Task directions: Everything from the first line of the records below through the line containing "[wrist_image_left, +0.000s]" is to be retyped exactly; leave out the rest.

Given data:

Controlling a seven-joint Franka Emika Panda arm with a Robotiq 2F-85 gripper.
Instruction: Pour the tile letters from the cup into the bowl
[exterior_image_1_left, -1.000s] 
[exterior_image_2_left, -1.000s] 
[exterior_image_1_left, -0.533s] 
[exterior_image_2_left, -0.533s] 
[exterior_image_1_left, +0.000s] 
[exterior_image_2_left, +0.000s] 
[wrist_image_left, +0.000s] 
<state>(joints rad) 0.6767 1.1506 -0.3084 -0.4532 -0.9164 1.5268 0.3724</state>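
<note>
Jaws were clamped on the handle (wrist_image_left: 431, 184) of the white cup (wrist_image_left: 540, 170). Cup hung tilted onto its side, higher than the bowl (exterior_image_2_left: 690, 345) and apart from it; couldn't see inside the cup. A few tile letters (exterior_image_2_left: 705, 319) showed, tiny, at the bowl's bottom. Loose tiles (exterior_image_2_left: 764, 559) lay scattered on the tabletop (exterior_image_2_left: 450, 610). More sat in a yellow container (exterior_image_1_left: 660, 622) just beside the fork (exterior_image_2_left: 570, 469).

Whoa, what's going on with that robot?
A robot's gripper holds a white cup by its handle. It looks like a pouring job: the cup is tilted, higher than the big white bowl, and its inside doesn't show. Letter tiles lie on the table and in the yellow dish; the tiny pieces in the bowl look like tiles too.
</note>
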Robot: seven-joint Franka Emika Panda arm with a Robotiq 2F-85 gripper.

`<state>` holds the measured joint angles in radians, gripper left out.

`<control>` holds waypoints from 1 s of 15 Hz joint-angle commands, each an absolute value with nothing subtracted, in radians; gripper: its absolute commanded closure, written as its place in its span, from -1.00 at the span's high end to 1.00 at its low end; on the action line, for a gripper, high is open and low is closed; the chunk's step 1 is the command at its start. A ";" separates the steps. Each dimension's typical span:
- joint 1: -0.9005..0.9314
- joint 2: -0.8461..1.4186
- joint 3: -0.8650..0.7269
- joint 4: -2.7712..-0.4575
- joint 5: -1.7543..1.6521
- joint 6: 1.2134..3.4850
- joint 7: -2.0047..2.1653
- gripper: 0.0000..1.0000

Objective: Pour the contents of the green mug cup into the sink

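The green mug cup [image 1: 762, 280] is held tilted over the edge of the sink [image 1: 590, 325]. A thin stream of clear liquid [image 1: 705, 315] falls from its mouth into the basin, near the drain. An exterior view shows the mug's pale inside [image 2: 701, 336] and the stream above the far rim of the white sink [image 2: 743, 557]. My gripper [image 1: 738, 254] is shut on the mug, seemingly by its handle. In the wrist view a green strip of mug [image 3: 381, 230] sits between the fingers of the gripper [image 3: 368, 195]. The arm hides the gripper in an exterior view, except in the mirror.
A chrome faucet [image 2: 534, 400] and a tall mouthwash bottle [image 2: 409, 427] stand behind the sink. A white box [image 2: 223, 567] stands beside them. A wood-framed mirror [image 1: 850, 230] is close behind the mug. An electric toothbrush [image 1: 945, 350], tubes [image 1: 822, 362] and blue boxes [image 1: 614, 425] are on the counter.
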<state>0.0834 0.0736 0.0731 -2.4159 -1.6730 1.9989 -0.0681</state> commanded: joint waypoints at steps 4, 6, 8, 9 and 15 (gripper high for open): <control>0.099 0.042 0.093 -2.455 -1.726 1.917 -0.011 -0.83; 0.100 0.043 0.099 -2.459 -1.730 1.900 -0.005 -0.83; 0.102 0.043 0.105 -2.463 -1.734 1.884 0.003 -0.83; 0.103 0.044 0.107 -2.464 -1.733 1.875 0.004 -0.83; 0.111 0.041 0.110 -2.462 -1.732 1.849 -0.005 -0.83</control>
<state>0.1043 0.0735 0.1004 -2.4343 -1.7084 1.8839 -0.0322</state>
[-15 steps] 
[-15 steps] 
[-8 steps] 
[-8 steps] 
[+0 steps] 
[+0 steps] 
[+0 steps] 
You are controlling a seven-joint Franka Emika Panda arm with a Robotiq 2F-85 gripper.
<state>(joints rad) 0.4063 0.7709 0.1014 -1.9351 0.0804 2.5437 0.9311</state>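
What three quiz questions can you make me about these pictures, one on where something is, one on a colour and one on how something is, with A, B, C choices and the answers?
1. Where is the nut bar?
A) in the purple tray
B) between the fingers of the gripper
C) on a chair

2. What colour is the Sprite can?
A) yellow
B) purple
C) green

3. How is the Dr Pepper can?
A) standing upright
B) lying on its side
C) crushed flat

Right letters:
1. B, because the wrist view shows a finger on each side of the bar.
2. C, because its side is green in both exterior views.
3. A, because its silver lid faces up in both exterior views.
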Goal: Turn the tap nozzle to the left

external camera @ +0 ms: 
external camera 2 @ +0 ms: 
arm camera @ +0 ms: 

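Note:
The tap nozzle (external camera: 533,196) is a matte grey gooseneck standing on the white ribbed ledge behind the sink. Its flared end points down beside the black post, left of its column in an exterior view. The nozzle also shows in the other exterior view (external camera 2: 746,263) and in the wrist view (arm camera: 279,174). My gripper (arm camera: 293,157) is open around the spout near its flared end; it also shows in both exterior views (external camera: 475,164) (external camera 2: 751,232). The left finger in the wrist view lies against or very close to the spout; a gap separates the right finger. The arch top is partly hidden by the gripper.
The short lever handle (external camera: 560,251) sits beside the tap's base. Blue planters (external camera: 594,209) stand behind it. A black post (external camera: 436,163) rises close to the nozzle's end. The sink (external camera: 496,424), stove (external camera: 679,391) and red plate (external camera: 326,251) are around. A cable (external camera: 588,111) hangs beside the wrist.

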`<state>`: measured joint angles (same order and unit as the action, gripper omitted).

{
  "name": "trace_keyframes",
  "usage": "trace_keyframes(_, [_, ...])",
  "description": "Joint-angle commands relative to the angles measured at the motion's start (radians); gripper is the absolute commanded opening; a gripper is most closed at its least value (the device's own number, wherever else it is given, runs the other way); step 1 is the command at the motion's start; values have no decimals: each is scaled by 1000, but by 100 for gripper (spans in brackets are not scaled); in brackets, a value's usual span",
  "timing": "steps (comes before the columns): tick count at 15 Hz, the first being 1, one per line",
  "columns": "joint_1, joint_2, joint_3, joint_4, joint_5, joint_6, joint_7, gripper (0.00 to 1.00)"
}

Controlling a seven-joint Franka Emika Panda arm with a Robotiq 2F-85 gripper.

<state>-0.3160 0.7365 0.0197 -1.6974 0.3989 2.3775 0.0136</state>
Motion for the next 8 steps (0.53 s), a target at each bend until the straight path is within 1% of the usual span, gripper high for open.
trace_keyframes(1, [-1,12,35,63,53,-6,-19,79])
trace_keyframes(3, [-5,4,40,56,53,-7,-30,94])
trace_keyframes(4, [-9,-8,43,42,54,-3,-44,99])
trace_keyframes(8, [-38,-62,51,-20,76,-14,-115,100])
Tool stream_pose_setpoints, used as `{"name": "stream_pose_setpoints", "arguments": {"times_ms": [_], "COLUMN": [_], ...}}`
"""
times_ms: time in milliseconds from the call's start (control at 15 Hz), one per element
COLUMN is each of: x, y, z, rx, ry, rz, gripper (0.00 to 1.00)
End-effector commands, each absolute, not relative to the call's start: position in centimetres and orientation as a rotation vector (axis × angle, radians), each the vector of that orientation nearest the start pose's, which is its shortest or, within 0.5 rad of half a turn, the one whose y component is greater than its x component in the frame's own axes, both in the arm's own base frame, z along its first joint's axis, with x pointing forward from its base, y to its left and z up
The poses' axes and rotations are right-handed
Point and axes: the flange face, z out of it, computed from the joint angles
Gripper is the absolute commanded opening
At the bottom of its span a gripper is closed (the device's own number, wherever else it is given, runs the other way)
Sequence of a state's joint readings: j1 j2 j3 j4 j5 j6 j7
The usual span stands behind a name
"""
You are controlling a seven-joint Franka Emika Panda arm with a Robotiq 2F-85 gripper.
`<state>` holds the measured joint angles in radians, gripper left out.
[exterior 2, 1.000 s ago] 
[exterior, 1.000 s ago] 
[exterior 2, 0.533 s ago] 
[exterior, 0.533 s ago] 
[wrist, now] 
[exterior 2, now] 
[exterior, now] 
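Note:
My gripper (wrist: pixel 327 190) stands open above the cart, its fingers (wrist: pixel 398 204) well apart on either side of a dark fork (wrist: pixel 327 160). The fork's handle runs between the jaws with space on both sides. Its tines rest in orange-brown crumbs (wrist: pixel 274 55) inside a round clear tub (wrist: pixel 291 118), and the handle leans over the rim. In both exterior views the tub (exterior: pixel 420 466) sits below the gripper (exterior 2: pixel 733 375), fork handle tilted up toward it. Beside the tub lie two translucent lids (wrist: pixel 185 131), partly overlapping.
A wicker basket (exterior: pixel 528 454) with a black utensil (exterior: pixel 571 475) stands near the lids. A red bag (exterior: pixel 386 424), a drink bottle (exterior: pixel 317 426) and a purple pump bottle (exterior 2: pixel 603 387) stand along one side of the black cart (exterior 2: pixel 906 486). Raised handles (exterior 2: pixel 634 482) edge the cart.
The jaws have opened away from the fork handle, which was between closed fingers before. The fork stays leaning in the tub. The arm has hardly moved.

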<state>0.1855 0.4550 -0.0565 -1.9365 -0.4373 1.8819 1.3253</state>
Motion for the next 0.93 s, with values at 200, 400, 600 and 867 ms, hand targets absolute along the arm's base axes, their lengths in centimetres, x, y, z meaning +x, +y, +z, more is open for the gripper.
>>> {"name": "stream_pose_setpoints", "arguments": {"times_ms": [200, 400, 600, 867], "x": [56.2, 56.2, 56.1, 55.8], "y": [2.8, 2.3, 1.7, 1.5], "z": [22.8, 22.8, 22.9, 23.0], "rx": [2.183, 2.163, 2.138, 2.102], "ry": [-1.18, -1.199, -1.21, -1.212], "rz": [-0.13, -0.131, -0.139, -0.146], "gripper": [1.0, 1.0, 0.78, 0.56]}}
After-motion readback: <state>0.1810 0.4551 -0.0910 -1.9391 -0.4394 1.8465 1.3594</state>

The completed task:
Controlling a seven-joint Franka Emika Panda arm with a Robotiq 2F-85 gripper.
Instruction: Pour the tile letters from the cup into the bowl
[exterior_image_1_left, -1.000s] 
[exterior_image_2_left, -1.000s] 
[exterior_image_1_left, -0.533s] 
[exterior_image_2_left, -0.533s] 
[exterior_image_1_left, +0.000s] 
[exterior_image_2_left, +0.000s] 
[wrist_image_left, +0.000s] 

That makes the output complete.